Over the next few months we will be posting occasional blogs written by students in Rabbi Rob Kahn’s classes “City of Faith” and “Ideology.”  In our first installment, Evan Dolgow writes about a class tour to numerous burial sites in Jerusalem that represent the diversity and power of the city.


What can I say? Starting from the foundation of Jerusalem to exploring Jewish history through archaeology was phenomenal. Our group, led by Rabbi Rob Kahn, began the exploration at a fountain on the edge of Yemin Moshe. Even though I have ignorantly passed that fountain over a dozen times in my life, little did I know the meaning was so significant.

(The fountain at Yemin Moshe.)


(Oskar Schindlers grave. We all added rocks as respect and spoke about how he became a recognized righteous gentile.)

The fountain structure is composed of three main water spouts. The spouts are stacked three levels high, which slowly point to a dove at the top of the structure. The three spouts represent the three main religions of Jerusalem: Judaism, Islam, and Christianity. The spouts point to a brass dove portraying the coexistence and that efforts towards peace should persist. What a way to start the day! We then made our way to a number of other sites in Jerusalem including a centuries old first-temple burial cave, Oskar Schindler‘s grave, David’s tomb, the room of the last supper, and finally, the Church of the Holy Sepulcher and the Virgin Mary’s burial crypt.

Sounds exhausting but with enough energy we kept on moving! We discussed how the sites represented something bigger than the physical aspects, something bigger than all of us. These sites represent the magnificence of coexisting religions, especially in the holy land of Israel. While we paused for a few moments overlooking a view covering the Jewish section of Jerusalem to the Muslim section of East Jerusalem, I realized something very important; politics play a key role in the land feud to the deep seeded hatred amongst all the religions. Removing the political factor, I saw three peaceful sections living in each others presence. Although not always the friendliest towards one another, this was no pre-1967! I glanced back at history and tried to imagine the battle ground and guaranteed, what I saw yesterday was no battleground! Remember, at the end of the day Israel is only 65 years old. In any book, that’s a country just starting to walk.

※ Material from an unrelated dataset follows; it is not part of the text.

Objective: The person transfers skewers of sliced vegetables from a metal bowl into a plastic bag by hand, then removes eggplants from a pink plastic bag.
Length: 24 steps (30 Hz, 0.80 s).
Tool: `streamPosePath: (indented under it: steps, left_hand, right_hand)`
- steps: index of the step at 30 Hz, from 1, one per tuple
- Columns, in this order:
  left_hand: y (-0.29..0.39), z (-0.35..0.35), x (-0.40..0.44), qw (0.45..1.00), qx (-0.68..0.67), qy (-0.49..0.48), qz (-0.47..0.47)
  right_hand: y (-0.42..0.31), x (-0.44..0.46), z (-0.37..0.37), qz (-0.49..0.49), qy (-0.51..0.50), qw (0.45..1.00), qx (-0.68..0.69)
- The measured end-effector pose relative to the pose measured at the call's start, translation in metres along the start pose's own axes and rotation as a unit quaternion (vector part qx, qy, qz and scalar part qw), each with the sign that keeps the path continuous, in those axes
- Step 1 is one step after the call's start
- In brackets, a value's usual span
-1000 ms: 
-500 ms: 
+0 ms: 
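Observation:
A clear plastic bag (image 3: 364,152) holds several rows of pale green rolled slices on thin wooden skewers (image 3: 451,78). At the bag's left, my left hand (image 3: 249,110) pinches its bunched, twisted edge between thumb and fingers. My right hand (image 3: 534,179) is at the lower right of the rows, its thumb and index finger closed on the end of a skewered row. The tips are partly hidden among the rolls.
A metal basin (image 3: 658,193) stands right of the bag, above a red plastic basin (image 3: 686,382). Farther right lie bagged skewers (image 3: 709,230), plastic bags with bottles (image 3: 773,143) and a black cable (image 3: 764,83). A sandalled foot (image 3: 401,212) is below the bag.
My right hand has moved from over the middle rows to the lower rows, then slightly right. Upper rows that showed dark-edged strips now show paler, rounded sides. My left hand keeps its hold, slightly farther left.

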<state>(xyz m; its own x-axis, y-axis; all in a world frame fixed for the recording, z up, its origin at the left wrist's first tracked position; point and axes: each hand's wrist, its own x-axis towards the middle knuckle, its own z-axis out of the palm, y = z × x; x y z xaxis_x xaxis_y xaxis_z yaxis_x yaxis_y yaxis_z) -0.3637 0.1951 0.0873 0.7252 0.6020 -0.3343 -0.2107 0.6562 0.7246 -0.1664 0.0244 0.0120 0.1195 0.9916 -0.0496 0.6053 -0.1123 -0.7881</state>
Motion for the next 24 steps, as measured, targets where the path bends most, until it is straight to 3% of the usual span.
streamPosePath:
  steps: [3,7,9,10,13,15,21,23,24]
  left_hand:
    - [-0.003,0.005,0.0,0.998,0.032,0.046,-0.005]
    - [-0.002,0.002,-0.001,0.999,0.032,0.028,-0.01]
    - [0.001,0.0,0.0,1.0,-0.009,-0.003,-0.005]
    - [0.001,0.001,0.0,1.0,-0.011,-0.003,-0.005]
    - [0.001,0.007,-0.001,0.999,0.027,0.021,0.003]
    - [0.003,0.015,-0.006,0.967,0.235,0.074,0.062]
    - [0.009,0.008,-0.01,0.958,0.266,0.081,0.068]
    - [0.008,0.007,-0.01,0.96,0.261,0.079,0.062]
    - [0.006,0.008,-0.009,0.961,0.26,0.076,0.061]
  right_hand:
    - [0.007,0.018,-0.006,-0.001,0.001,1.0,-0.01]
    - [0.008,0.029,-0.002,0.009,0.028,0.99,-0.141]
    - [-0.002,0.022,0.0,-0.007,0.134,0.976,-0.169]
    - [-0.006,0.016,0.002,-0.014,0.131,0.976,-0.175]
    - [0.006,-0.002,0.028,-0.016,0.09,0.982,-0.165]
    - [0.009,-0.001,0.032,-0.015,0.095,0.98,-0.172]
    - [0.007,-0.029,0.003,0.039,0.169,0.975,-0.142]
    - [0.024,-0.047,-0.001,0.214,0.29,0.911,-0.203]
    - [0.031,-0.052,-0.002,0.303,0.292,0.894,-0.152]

Walking through Jerusalem’s streets of history really proves that peace is underway. Whether land is given up or unilateral actions are taken, people are people and everyone is innately attracted to peace. From the old Jewish cemeteries to watching an Ethiopian Christian ceremony in front of Mary’s tomb, I truly believe that peace is possible. After all, Jerusalem is no longer a war zone.

Virgin Mary's Tomb(Ethiopian ceremony at Virgin Mary’s tomb. They were very nice and loved to talk once a few of us began to speak with them.)